Trabajadores de Adif denuncian restricciones de acceso a datos técnicos clave tras el siniestro y alertan de una posible búsqueda de responsables para exculpar al Ministerio
La tensión interna en Adif se ha disparado tras el grave accidente ferroviario ocurrido el pasado domingo en Adamuz (Córdoba), que dejó decenas de víctimas mortales y más de un centenar de heridos. Fuentes internas de la empresa pública describen un clima de inquietud, desconfianza y miedo ante lo que consideran una carrera contrarreloj para señalar responsables y proteger políticamente al ministro de Transportes, Óscar Puente.
“Se están buscando las cabezas que van a rodar para entregárselas al ministro y salvarle”, aseguran empleados de Adif consultados por este medio. Según estas fuentes, al descartarse inicialmente la responsabilidad directa de la operadora privada Iryo, la atención se estaría desviando hacia contratas, subcontratas y departamentos internos vinculados al mantenimiento y ejecución de obras en la red ferroviaria.
Departamentos bajo sospecha y estructura “politizada”
Los trabajadores señalan que la posible responsabilidad recaería sobre áreas clave como la Dirección Adjunta de Construcción de Líneas en Explotación, dependiente de la Dirección de Conservación y Mantenimiento, y, en última instancia, de la Dirección General de Operaciones y Explotación. También apuntan a la Dirección de Riesgos Operativos, Puesta en Servicio e Interoperabilidad, encargada de evaluar y mitigar los riesgos de las obras.
“Son departamentos completamente politizados”, denuncian. Según relatan, muchos de sus responsables fueron designados durante la etapa de Isabel Pardo de Vera al frente de Adif y mantienen vínculos directos con la anterior cúpula del organismo y con el partido gobernante. “Aquí no prima el criterio técnico, sino el político”, lamentan.
Acceso bloqueado a información técnica
Uno de los aspectos que más alarma ha generado entre la plantilla es la supuesta restricción de acceso a documentación técnica tras el accidente. “Se están cerrando registros y limitando el acceso a datos que antes estaban disponibles en nuestros sistemas internos”, denuncian.
Entre la información ahora inaccesible figuran contratos, informes de mantenimiento, registros de auscultación de vías y expedientes de riesgo relacionados directamente con el tramo de Adamuz. “Nos preguntamos dónde están los informes de mantenimiento preventivo y correctivo, los dosieres de riesgos del tramo o las actas de supervisión. Antes existían y ahora aparecen carpetas vacías”, aseguran.
“Esto se veía venir”
Aunque la investigación oficial aún no ha concluido, muchos trabajadores de Adif sostienen que el accidente era una tragedia anunciada.

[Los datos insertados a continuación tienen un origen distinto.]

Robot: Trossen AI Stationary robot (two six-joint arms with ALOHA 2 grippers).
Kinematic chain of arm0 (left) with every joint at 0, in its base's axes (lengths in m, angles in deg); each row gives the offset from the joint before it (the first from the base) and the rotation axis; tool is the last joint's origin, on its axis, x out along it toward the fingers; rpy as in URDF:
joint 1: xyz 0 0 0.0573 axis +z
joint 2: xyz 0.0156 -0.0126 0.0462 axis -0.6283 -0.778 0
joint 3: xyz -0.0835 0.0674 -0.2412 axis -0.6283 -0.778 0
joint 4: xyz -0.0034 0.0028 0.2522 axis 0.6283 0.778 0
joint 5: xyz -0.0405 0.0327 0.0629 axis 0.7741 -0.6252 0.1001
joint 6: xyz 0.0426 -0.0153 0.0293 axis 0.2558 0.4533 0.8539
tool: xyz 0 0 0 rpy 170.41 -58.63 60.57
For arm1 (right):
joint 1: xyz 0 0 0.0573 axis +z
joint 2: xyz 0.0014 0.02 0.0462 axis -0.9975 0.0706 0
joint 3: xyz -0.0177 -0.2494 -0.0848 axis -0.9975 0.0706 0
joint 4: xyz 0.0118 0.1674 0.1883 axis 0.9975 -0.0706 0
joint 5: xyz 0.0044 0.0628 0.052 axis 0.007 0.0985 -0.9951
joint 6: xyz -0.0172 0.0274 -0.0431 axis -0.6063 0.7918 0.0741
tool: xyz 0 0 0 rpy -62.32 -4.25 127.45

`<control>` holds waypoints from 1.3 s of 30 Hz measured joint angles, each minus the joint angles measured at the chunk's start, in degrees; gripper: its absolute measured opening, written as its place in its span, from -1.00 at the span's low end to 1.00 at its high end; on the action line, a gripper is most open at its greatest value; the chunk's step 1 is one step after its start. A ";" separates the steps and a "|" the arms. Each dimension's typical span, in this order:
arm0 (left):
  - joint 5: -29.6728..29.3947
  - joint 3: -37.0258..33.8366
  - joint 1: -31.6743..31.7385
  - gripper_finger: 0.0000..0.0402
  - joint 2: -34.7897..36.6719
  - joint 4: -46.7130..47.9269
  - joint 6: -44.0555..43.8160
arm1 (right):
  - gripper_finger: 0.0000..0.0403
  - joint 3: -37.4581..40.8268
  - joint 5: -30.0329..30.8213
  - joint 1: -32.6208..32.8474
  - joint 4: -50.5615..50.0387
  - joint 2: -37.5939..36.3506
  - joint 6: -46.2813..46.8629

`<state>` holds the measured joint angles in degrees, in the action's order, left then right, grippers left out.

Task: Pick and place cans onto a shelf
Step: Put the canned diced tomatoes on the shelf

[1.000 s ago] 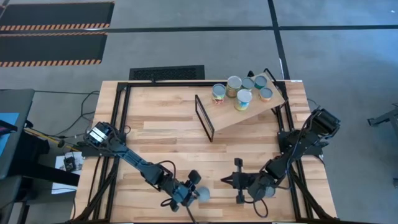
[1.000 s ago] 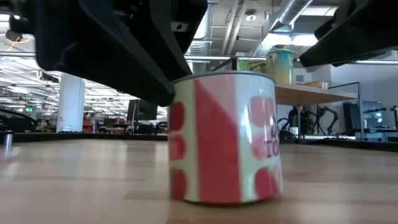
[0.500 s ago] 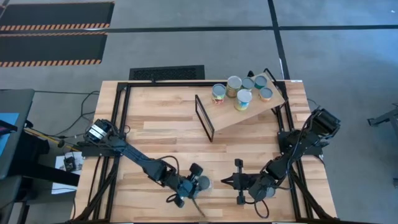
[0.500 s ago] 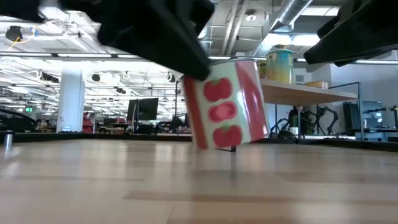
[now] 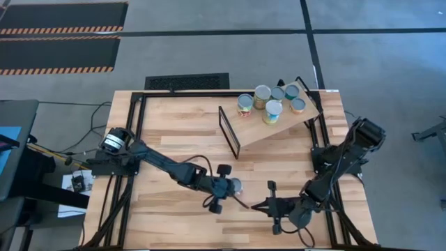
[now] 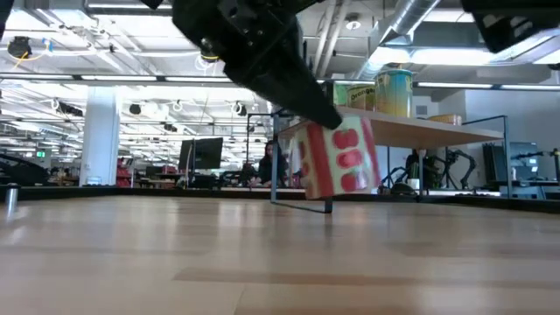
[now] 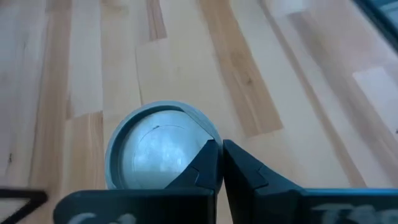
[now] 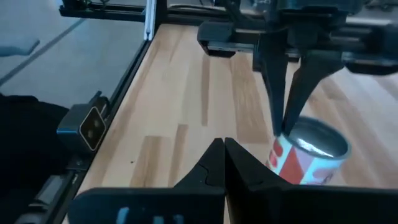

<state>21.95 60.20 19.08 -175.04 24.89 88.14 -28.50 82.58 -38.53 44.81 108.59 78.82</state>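
Planked surface (image 5: 174, 150) at 6 o'clock — left pincer (image 5: 230, 187) clenched on tilted red-and-white can (image 6: 339, 160), label mostly hidden; right pincer (image 5: 256, 205) clenched, empty.

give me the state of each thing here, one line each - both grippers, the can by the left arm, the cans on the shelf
left gripper: shut, fingers pinching the rim of the red-and-white can
red-and-white can with a silvery top: tilted, lifted clear of the wooden tabletop
right gripper: shut, holding nothing, low near the table's front edge
six small round cans: upright, clustered on the shelf
light-wood shelf board: slanted, black frame at its end
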 joint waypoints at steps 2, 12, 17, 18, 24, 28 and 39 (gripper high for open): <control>1.37 0.00 0.63 -0.98 0.00 -0.93 0.36 | -0.95 0.00 0.92 0.58 -0.03 -0.31 -0.69; 2.69 -0.02 1.59 -0.87 0.00 -1.04 0.31 | -0.95 0.00 1.24 0.93 -0.22 -0.34 -0.81; 2.63 -0.02 1.63 -0.79 0.00 -1.06 0.31 | -0.95 0.00 1.32 0.93 -0.20 -0.35 -0.79; 2.61 -0.02 1.65 -0.77 0.00 -1.02 0.29 | -0.95 0.00 1.32 0.93 -0.20 -0.35 -0.79; 1.54 -0.04 1.62 -0.67 0.01 -0.42 2.32 | -0.94 0.00 1.32 0.93 -0.21 -0.33 -0.77; -1.86 -0.18 0.56 -0.69 1.51 1.63 3.07 | -0.95 0.00 1.30 0.93 -0.36 -0.33 -0.59; -0.83 -18.56 -2.37 -0.98 8.19 -20.85 -1.35 | -0.94 0.02 -1.42 -1.97 -0.62 0.53 2.86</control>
<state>21.12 41.64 16.71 -166.85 4.03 86.79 -28.48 81.16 -40.49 44.19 109.11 81.68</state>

Denuncian un deterioro progresivo de la infraestructura ferroviaria, con vías envejecidas, sistemas de señalización con fallos recurrentes y actuaciones de mantenimiento pospuestas o limitadas a soluciones provisionales.
“El modelo ha sido dejar de invertir en mantenimiento para priorizar inauguraciones y fotos”, critican. A su juicio, la liberalización del sector ferroviario y el aumento del tráfico no fueron acompañados de una inversión equivalente en conservación de la red. “Se exigía cada vez más a la infraestructura, pero sin dotarla de los recursos necesarios”.
Dudas sobre la investigación oficial
La Comisión de Investigación de Accidentes Ferroviarios (CIAF) es el órgano encargado de esclarecer las causas del siniestro, pero los empleados cuestionan su independencia. “Depende del Ministerio de Transportes y está formada por antiguos cargos de Renfe y Adif. Van a dar la versión que interese al Gobierno”, sostienen.
Mientras tanto, las primeras pesquisas apuntan a un posible fallo en la infraestructura —como una soldadura defectuosa o un problema en un cambio de agujas— y no a un error humano, lo que reaviva las críticas sobre la política de mantenimiento aplicada en los últimos años.
Un sistema al límite
“Los profesionales lo avisaban, los viajeros se quejaban y las incidencias lo confirmaban”, resumen las fuentes consultadas. La imagen de pasajeros caminando por las vías tras averías, antes excepcional, se había vuelto habitual. “No podemos normalizar las catástrofes ferroviarias ni asumir que subir a un tren implique este nivel de riesgo”, concluyen.
El accidente de Adamuz ha abierto no solo una investigación técnica, sino también una profunda crisis interna en Adif, marcada por la desconfianza, el temor a represalias y la sensación de que, una vez más, la prioridad será proteger al poder político antes que depurar responsabilidades reales.